Last edited by marcello; August 08, 2012 at 04:34 PM.
What I am waiting for is TGW mod 5.0. They are adding tanks and many other cool things. An incredible amount of work going on in that.
I will update on things I notice with ACW, as I play. Have fun
So Marcello, are you for or against weakening the cav charge and or melee with infantry?
I just started a new campaign as the US and within the first couple turns the Rebs already traded 2 territories to the Dutch ><
Funny thing is in my CSA campaign the yanks never traded any territories.
Last edited by marcello; August 10, 2012 at 09:43 AM.
but, as a matter of encouragement, I can say that battle will probably get some adjusting too. especially in cavalry section... but we shall see, we are spread rather thin these days, with summer and all of that going on...
Are the CSA and the Union the only playable factions ??????
Perhaps someone can help me out, and do forgive me if I've missed a previous answer to my question, or a place where I could have found the answer without just asking. I'm running ETW on a fairly low end laptop, but I can handle ETW on the low level settings well - no real frame rate issues. I can even get DMOC to work, no problem, as well, on the low settings. But I'm struggling a little right now to find settings that will let me run 20 unit battles on ACW. As a huge Civil War buff, I bought the Warpath map only for the ACW setting.

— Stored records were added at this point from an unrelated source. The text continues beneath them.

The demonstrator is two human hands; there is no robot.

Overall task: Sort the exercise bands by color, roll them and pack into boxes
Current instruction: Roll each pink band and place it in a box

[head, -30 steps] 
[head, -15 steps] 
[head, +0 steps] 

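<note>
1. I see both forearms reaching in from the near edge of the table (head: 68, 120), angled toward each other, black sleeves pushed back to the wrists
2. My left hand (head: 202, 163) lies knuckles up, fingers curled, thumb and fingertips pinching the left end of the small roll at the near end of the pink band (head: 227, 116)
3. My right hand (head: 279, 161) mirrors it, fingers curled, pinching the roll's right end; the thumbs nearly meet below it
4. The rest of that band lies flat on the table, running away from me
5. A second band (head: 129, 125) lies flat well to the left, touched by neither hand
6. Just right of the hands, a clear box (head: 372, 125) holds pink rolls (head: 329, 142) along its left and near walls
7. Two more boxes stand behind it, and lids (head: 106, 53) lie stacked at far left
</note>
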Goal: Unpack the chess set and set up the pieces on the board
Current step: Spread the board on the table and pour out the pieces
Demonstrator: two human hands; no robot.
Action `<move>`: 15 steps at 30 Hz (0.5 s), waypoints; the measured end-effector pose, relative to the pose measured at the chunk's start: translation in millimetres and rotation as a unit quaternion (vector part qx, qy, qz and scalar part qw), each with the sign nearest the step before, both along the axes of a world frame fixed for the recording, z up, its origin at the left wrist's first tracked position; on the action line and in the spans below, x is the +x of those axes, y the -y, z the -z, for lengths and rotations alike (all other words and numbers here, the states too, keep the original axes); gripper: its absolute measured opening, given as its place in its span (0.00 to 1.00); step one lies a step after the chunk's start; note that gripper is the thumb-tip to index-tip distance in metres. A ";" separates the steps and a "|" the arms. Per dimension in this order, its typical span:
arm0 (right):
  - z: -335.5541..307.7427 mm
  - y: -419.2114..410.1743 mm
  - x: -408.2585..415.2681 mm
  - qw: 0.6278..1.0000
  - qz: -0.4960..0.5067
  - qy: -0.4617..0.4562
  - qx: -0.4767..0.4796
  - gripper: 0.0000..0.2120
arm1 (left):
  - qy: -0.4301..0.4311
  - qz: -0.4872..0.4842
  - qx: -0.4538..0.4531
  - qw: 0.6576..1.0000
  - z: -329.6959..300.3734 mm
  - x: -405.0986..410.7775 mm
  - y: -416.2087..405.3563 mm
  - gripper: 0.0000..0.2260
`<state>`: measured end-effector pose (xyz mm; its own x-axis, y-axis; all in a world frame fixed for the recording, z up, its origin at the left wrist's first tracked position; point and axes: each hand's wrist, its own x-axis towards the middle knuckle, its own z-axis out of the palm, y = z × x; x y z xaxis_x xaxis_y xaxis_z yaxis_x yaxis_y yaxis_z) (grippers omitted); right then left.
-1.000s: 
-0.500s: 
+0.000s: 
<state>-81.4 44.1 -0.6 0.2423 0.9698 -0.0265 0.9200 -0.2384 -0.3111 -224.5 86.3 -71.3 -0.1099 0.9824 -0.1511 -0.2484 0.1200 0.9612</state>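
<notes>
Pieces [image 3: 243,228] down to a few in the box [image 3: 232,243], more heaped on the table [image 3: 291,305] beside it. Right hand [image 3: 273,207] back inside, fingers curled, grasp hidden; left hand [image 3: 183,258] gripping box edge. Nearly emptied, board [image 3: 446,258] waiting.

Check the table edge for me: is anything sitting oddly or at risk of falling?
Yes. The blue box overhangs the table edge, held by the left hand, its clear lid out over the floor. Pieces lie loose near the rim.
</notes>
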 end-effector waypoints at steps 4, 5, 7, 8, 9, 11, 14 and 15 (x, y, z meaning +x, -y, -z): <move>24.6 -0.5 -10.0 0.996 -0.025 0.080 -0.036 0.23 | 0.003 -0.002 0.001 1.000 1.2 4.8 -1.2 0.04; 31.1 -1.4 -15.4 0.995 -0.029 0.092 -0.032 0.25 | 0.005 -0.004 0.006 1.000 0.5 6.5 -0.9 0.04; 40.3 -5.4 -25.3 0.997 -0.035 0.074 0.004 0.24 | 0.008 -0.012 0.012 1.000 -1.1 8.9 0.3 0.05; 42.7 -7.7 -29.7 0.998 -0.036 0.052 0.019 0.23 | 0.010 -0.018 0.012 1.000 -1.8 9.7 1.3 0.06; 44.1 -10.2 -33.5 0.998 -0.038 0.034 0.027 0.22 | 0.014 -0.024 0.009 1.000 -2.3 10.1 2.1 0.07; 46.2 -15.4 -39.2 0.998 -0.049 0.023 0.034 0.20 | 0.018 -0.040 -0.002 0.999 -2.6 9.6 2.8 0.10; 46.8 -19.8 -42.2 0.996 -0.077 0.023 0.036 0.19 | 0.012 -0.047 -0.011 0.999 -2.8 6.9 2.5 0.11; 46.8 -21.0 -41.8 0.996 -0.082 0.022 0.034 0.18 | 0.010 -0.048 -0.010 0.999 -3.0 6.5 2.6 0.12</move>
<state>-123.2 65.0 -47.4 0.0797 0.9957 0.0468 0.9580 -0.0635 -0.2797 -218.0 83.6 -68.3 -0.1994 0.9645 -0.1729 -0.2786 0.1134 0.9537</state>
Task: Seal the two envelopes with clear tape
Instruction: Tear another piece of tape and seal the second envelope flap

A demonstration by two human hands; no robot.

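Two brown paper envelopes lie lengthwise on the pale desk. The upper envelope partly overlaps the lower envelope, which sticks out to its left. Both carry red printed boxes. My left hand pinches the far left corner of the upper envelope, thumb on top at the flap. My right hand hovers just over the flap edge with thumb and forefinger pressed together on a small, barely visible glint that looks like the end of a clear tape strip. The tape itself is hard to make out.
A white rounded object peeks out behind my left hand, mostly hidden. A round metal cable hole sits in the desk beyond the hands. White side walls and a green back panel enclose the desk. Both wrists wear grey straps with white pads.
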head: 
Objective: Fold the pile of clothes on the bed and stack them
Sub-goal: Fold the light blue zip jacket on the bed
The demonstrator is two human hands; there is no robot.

If someone could be so kind as to give me a suggestion on graphical settings that might get me to run, I'd be most appreciative. I can run the battles but at times it can get slow, especially if I'm anything but completely zoomed out. The mod is fantastic boys, and I wanted to thank you on creating such an amazing mod, I just want to find a way to get it up and running in a manor where I don't have to sim every single major battle.